Task brief: The data follows. Retype every entry exactly.
[Opening Extracted records section]
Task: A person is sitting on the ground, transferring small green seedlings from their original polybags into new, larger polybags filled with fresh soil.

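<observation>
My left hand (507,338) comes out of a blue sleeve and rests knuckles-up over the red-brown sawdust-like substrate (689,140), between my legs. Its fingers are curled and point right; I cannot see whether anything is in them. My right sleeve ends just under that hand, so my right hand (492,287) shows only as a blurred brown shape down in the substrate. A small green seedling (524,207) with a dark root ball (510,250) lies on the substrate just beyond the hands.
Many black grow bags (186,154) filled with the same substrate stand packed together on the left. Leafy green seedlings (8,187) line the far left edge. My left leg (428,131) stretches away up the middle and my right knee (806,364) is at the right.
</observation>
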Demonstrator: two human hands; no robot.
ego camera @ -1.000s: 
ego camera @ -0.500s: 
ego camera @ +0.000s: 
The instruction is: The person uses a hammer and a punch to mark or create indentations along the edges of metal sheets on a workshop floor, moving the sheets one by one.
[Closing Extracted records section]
Exercise solution:
Task: A person is sitting on the ground, transferring small green seedlings from their original polybags into new, larger polybags filled with fresh soil.

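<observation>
My left hand (507,338) comes out of a blue sleeve and rests knuckles-up over the red-brown sawdust-like substrate (689,140), between my legs. Its fingers are curled and point right; I cannot see whether anything is in them. My right sleeve ends just under that hand, so my right hand (492,287) shows only as a blurred brown shape down in the substrate. A small green seedling (524,207) with a dark root ball (510,250) lies on the substrate just beyond the hands.
Many black grow bags (186,154) filled with the same substrate stand packed together on the left. Leafy green seedlings (8,187) line the far left edge. My left leg (428,131) stretches away up the middle and my right knee (806,364) is at the right.
</observation>
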Demonstrator: two human hands; no robot.
ego camera @ -1.000s: 
ego camera @ -0.500s: 
ego camera @ +0.000s: 
The instruction is: The person uses a hammer and a punch to mark or create indentations along the edges of metal sheets on a workshop floor, moving the sheets one by one.

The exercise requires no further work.